Every line below that holds the string "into" should be copied out.

-=-=-

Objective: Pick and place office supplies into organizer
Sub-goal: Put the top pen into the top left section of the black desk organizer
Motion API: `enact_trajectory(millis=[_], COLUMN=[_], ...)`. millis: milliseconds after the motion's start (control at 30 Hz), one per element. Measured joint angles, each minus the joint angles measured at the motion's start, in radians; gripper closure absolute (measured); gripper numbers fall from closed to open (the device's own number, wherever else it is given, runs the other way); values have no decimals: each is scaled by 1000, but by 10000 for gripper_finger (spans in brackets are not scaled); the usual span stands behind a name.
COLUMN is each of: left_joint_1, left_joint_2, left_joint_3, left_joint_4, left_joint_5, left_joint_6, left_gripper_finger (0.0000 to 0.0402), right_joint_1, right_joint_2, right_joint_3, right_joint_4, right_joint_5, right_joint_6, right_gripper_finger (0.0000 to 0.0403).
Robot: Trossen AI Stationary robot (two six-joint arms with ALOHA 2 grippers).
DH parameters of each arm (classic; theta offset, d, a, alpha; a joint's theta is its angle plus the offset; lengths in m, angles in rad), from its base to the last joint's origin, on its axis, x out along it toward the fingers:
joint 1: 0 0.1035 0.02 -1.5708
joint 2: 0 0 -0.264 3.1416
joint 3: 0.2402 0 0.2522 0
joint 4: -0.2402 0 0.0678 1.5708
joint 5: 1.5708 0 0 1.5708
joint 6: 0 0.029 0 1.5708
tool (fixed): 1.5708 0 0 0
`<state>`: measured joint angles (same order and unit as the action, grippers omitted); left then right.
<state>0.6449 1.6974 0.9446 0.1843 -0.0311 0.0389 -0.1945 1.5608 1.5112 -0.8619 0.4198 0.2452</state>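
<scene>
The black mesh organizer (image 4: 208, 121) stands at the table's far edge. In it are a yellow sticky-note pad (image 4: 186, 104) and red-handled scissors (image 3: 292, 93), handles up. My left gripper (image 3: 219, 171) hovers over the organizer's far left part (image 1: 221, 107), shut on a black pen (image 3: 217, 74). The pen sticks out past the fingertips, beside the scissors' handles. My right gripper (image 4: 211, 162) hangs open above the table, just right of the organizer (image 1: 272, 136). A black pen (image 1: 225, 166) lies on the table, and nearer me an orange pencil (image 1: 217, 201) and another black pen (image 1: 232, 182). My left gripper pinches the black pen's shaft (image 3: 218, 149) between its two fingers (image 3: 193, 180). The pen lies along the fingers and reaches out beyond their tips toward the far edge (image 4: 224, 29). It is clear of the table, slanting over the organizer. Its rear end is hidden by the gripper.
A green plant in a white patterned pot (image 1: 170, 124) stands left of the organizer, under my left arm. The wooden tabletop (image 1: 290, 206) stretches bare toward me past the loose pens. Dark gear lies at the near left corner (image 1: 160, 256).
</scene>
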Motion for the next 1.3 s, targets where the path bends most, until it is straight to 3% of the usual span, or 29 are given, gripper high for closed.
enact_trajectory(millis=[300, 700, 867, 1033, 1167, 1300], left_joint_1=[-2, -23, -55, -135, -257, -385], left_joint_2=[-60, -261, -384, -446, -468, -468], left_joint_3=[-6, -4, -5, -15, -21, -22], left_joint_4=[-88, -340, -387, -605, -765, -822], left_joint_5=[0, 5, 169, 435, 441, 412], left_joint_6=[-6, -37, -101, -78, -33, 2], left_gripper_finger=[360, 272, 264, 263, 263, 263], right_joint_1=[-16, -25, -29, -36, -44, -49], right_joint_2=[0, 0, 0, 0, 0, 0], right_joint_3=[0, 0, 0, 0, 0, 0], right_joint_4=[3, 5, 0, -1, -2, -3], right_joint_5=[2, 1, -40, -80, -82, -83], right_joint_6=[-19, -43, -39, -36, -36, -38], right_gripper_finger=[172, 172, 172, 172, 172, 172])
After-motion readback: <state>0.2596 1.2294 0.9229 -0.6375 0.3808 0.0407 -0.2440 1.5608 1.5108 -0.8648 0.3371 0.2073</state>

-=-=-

• [Solution below]
Objective: Pick and place office supplies into organizer
Sub-goal: Put the top pen into the top left section of the black desk organizer

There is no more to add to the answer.